» **PROMPT**: Copy exactly the lines of the data below that run from the line holding "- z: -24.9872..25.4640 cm" through the line holding "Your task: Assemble", both ends included.

═════ RECORDS TO PROCESS

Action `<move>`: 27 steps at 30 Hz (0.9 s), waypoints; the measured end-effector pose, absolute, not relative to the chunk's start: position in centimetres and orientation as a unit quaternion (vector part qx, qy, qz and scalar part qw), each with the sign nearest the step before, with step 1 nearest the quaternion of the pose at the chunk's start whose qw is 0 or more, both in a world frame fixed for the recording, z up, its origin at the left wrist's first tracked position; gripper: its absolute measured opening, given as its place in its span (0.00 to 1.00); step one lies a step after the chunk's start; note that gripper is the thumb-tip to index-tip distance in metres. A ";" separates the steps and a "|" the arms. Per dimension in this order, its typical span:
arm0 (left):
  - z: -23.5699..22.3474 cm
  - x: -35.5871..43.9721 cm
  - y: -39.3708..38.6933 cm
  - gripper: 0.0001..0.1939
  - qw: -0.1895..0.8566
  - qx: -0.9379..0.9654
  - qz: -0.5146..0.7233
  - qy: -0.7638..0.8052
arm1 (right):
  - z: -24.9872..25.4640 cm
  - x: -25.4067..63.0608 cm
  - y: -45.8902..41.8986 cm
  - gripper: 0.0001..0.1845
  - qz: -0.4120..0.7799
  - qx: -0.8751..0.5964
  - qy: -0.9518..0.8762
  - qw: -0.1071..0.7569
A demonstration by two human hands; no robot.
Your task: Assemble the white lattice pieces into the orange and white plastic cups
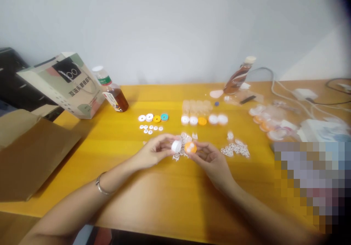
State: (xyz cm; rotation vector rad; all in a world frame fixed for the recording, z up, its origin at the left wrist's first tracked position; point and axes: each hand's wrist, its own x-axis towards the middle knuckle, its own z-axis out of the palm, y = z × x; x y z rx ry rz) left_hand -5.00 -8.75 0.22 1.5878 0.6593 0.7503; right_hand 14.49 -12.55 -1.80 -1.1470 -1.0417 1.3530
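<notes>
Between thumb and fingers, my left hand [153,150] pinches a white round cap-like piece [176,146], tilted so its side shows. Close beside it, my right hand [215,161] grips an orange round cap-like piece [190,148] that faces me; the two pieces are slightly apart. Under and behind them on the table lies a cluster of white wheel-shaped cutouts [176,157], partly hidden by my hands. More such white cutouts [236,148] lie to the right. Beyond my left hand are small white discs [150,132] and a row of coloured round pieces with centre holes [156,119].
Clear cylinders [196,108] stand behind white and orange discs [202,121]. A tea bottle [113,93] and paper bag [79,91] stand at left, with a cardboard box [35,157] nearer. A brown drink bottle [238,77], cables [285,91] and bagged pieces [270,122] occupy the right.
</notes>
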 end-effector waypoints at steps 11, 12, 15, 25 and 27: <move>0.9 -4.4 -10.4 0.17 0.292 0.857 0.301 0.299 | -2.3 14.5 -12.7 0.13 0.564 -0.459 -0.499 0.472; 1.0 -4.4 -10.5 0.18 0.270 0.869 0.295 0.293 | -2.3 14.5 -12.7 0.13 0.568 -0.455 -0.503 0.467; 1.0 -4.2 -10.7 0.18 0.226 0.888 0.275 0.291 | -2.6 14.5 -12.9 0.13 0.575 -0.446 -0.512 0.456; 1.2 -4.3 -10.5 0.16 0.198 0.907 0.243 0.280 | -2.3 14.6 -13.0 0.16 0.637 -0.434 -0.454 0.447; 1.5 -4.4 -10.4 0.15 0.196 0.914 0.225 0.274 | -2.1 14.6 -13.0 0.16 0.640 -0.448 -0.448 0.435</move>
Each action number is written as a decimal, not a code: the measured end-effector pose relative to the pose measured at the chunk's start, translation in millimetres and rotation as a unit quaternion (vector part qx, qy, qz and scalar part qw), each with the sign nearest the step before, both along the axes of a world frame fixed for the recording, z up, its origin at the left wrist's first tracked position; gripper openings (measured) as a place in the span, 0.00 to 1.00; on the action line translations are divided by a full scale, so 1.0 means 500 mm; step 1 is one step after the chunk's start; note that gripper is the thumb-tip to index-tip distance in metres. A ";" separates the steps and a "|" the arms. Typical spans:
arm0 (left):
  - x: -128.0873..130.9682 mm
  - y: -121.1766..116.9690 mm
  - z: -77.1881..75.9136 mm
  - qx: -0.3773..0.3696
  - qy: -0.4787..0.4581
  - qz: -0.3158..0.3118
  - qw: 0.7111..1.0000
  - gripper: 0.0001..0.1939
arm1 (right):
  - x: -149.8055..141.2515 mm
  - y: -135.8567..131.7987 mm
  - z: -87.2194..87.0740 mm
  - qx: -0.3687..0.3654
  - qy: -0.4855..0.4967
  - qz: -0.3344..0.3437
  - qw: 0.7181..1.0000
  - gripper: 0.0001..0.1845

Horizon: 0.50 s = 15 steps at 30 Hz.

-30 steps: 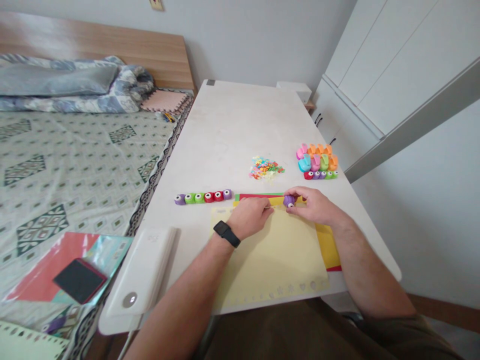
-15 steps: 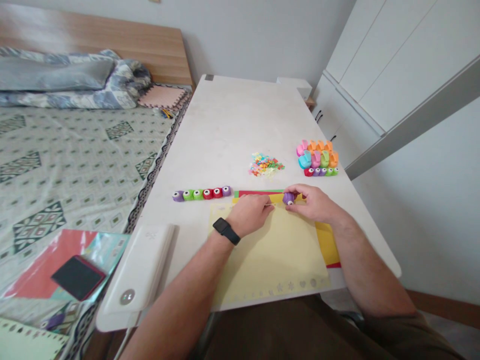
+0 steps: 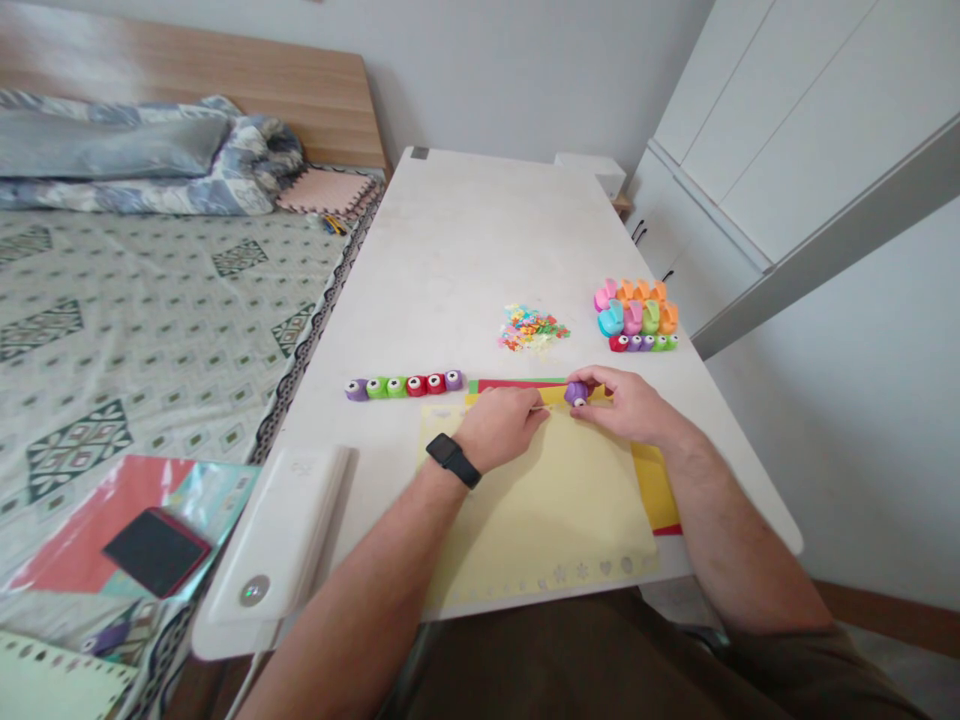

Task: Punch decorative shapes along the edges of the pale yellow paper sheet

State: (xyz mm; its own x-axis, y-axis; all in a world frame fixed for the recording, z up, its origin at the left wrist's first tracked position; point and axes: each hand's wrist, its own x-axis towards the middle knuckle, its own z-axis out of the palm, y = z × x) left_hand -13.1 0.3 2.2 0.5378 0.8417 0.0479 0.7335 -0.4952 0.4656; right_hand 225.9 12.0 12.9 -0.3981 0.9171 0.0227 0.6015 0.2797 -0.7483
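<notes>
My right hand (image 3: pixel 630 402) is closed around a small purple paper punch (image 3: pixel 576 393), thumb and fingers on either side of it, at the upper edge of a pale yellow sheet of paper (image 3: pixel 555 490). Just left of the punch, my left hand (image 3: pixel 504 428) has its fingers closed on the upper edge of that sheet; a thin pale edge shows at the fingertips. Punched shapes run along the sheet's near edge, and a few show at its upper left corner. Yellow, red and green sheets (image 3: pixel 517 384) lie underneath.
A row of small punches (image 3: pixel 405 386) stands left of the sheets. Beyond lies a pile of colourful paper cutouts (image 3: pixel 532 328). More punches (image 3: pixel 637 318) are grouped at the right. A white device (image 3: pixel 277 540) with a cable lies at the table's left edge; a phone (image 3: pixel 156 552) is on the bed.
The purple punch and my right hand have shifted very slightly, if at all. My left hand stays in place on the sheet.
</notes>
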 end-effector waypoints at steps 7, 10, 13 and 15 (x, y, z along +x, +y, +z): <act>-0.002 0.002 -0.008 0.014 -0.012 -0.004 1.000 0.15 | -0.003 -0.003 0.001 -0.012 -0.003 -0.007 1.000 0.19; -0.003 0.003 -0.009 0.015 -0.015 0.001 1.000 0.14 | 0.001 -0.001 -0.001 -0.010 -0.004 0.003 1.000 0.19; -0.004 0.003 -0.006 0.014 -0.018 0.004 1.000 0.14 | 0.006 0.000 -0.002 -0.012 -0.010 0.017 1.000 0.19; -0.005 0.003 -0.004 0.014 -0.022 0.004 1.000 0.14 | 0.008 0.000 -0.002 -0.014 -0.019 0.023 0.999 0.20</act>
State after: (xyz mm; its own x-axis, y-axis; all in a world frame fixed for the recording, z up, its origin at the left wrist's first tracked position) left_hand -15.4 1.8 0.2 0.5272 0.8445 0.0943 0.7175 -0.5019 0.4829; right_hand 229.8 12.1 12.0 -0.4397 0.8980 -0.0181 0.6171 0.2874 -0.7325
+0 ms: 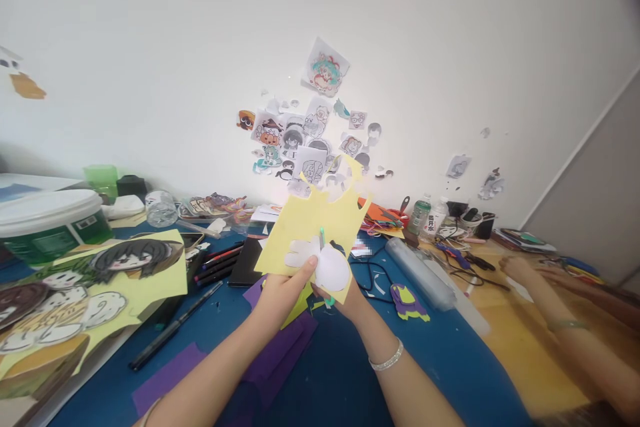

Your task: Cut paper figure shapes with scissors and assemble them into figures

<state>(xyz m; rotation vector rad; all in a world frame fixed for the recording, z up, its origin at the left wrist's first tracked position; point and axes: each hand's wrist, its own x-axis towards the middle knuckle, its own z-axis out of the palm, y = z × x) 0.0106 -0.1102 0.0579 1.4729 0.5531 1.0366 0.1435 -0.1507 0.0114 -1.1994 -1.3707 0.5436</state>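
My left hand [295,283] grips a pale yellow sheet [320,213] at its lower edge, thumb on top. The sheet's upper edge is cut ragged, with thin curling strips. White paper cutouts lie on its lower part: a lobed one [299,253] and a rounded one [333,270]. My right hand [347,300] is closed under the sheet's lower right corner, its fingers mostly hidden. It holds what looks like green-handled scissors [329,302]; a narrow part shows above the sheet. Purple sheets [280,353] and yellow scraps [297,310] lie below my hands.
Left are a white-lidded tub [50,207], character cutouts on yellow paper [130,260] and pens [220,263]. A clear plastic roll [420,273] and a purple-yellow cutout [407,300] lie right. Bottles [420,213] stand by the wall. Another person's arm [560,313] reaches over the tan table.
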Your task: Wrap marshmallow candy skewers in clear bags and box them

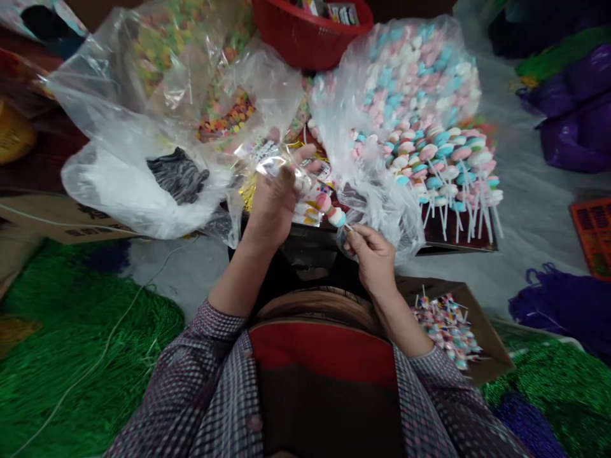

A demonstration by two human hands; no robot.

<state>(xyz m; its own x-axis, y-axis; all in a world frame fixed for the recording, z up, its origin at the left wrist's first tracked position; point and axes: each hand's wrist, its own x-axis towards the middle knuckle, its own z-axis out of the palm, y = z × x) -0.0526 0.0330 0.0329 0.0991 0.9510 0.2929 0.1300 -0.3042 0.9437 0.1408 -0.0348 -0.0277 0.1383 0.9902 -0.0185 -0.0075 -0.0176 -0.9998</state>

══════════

» **ANSWER**:
  - z: -24.9872..25.4640 cm
  - x: -25.4067..63.0608 cm
  - y: -45.8902..41.8986 cm
  - gripper: 0.0001..0.1845
  - qz: -0.4120..0.7799
  - qx: -0.8751..0.5964
  - qy: -0.9518..0.8762
  - qw: -0.1071..0.7569
A demonstration by two human hands; no robot.
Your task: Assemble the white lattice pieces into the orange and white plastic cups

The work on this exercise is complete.